Produce as output only the lines below starting at the line with "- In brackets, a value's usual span" and continuing through the line with "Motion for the", each one exactly as written.
....................
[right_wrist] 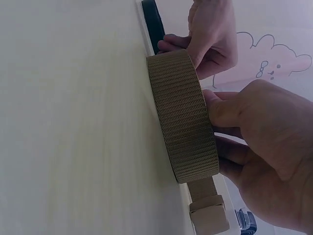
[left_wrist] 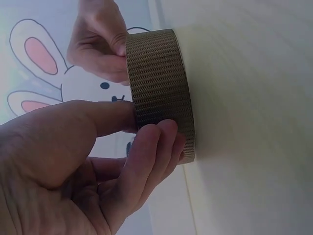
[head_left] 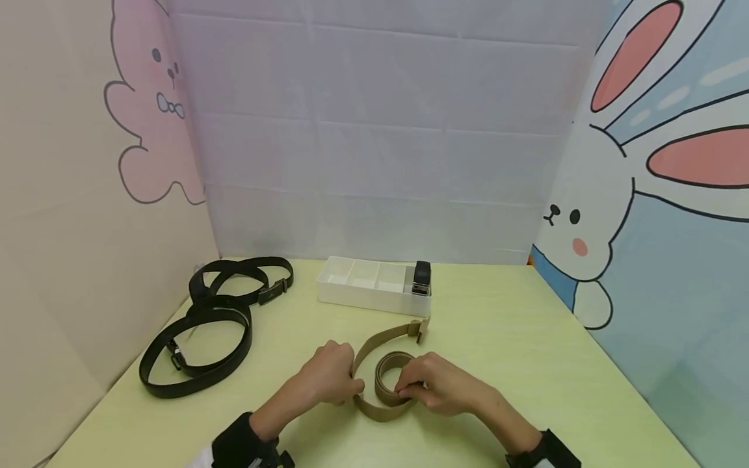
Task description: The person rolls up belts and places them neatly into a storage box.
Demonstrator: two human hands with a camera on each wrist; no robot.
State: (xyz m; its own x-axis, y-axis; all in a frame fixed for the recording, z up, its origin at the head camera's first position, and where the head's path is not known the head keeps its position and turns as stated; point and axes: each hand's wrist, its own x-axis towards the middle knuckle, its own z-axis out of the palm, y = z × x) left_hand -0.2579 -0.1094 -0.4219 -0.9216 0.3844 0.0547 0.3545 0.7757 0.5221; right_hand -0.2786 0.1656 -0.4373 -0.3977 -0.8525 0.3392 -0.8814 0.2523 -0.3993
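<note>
A tan webbing belt (head_left: 383,336) stands on its edge on the table, partly wound into a coil, with its outer length curving round the left side. Its tan buckle (head_left: 421,329) lies at the far end of that loose length. My left hand (head_left: 330,374) grips the outer strap, fingers on the outside in the left wrist view. From the right, my right hand (head_left: 445,387) pinches the near right side of the coil between thumb and fingers. The ribbed weave of the belt (right_wrist: 183,117) fills the middle of the right wrist view, hiding some fingertips.
Behind the belt sits a white divided tray (head_left: 374,298), with a rolled black belt (head_left: 422,273) in its rightmost compartment. Two loosely looped black belts, one farther back (head_left: 275,261) and one nearer (head_left: 199,385), lie at the left. Printed cloth walls enclose the table (head_left: 515,338).
</note>
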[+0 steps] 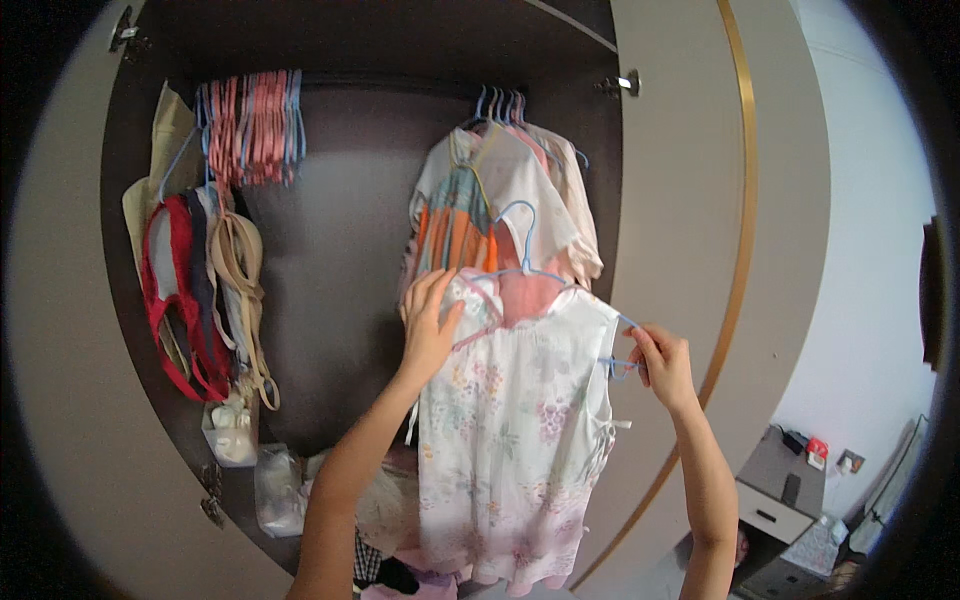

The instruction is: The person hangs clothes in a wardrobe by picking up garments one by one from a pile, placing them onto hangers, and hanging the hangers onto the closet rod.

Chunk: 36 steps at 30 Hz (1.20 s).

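A white sleeveless floral top (510,420) with pink trim at the neck hangs on a blue hanger (528,244) in front of me. My left hand (429,319) is at the top's left shoulder, with the thumb over the fabric; the cloth hides part of its grip. At the other shoulder, my right hand (665,366) pinches the end of the blue hanger, which sticks out of the armhole. Directly behind the top are an orange and teal garment (456,217) and a white shirt (517,176).
Many pink and blue hangers (251,127) crowd the rail's left end. Below them hang a red bra (176,292) and a beige bra (238,251). A white bin (229,435) and folded clothes lie low in the wardrobe. An open door (675,225) stands right, near a drawer unit (776,480).
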### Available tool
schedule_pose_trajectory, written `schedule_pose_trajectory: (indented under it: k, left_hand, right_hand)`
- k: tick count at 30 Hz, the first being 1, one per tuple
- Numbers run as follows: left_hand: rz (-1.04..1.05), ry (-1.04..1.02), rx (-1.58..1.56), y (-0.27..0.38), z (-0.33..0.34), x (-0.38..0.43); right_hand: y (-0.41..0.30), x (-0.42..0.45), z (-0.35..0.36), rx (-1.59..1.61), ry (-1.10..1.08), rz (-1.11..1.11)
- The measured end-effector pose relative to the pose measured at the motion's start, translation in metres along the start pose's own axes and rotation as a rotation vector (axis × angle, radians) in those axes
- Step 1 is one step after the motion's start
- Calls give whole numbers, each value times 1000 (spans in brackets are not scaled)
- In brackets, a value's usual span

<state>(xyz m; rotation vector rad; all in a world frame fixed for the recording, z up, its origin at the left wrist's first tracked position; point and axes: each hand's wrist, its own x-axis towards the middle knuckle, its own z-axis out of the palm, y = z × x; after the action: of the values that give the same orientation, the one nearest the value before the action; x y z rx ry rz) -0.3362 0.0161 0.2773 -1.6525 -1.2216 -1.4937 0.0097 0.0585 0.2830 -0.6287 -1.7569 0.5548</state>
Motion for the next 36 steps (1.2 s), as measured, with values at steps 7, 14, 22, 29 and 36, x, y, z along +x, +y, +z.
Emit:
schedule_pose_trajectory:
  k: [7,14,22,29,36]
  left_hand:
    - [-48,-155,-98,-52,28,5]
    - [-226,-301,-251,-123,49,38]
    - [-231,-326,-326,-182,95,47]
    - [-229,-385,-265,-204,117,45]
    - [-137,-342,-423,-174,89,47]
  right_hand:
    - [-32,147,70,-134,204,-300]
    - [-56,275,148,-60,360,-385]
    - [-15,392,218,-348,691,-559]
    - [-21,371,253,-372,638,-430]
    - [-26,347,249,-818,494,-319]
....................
▸ EXERCISE ANSWER:
- In brackets, a value's usual span

<state>(xyz m; rotation vector rad; all in a world frame fixed for the recording, z up, its origin at the left wrist's first tracked position; point and axes: each hand's wrist, its own x-axis towards the middle knuckle, its own z-axis out of the palm, y = z × x; after the action: of the values that give the same orientation, the one nearest the value before the action; x y z rx ry rz) -0.3362 0.0161 0.2773 -1.6525 -1.2216 -1.4937 0.0097 0.0585 0.2830 -0.6287 -1.7569 0.5548</state>
Motion for the next 36 steps (1.2 s), as measured, with values at steps 7, 14, 22, 29 and 36, x, y, z along +x, +y, +z.

Output for this exercise is now complete.